All through his illness, when increasing weakness and the inconveniences arising from the Great War forced him to an uncongenial life at sea-side resorts, his wit still bubbled up unbidden, as the following letter testifies. The boarding-house in which it was written did not afford exactly sympathetic society, yet on the Christmas Day that we spent there he offered to give the company a little “talk” if they cared to listen; and from his armchair, he chatted for half an hour to a crowded lounge on the eminent men whom he had known, interspersed with many a flash of fun appropriate to the hour and received with bursts of laughter by the simple circle.
“... We are comfortable enough here,” he wrote to his daughter, “and there is entertainment furnished by some of the types, both in their physique and in their intellectual equipment. Some of the older females are designed and constructed with “dangerous salients in their lines,” everything occurring in unexpected places, and only dimly suggesting the original purpose of the Creator. One or two are of stupendous girth with hollows and protuberances that suggest some primeval landscape subjected to volcanic action.”
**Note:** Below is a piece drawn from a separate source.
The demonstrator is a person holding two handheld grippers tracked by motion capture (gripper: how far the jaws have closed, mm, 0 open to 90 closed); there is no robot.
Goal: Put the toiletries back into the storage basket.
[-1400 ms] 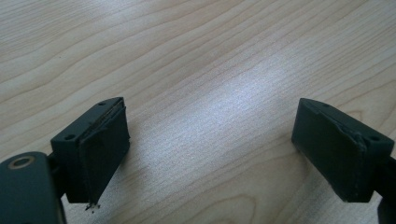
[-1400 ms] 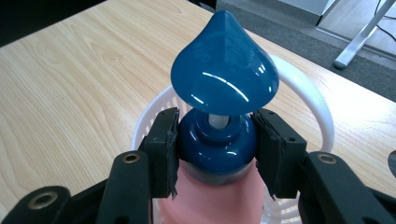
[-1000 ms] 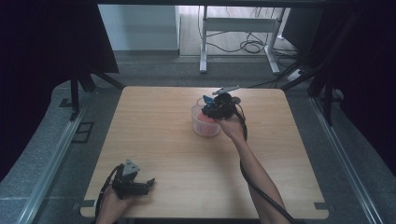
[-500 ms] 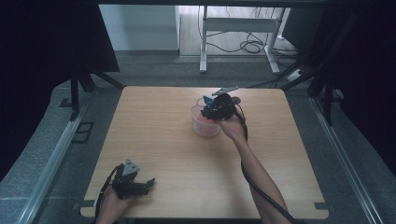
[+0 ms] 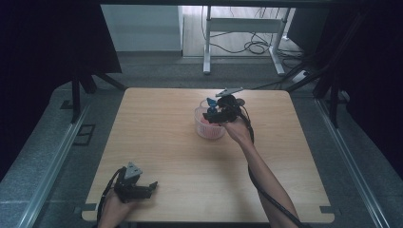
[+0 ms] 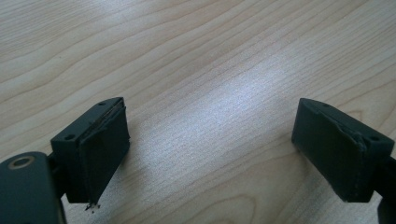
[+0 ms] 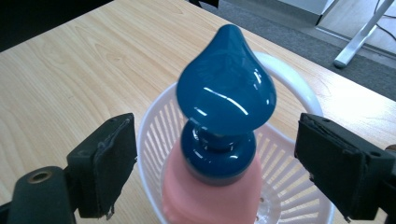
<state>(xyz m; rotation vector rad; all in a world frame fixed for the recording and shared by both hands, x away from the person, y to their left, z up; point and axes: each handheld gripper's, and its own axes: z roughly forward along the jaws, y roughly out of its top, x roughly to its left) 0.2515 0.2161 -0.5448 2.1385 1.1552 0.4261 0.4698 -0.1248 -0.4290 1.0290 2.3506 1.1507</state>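
The right gripper (image 7: pixel 215 168) has its jaws spread wide, holding nothing, one on either side of a pink bottle (image 7: pixel 210 196) with a blue teardrop cap (image 7: pixel 226 93). The bottle stands upright (long axis vertical, cap tip up) in a white slotted basket (image 7: pixel 289 182) on the wooden table (image 5: pixel 166 142). The left gripper (image 6: pixel 210 154), jaws equally wide, lies near the table's near left corner.

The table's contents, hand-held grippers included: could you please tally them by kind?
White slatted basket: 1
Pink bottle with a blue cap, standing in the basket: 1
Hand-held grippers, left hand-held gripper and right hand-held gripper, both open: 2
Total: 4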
Thus with the same humorous and kindly eye on the world as when he had been the welcome entertainer of a more brilliant society, he lightened the days—very heavy to him—of national anxiety, and with a contentment rather wonderful in the typical Londoner, alternated the few possible hours of patient literary labour with a cheerful delight in the beauties of the place.
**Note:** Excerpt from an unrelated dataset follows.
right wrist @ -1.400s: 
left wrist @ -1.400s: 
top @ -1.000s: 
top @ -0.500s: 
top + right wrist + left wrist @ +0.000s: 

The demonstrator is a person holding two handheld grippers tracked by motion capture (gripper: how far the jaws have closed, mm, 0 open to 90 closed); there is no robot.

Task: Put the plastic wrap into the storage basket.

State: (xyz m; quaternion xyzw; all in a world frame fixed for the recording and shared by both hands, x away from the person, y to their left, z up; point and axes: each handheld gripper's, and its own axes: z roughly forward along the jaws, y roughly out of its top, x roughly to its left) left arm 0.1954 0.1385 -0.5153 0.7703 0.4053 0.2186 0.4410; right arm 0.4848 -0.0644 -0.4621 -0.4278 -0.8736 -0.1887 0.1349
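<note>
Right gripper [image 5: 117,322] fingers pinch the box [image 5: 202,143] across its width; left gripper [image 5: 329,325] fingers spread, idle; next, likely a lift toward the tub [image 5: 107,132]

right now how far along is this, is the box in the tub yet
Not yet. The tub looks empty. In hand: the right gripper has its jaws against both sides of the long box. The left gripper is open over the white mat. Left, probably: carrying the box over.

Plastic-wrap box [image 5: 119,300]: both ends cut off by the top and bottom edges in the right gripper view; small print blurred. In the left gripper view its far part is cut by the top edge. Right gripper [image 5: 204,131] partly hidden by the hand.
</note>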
“I wonder if the present difficulty in getting out of England will make us appreciate it better,” he said as we stood one evening on the pier looking towards old Hastings. “If we were abroad we should say that medieval castle against the sunset was a wondrous fine sight.”
So did he still exemplify his life-long belief often expressed in the words: “How can people be dull when they’re alive?”
CHAPTER V
JOURNALISM AND LETTERS
My husband has given some account of his days at the Bar in his own Reminiscences. I shall, therefore, not touch on that part of his career, as it was practically ended before I knew him—the necessity of earning daily grist for the mill having carried him entirely into the ranks of journalism.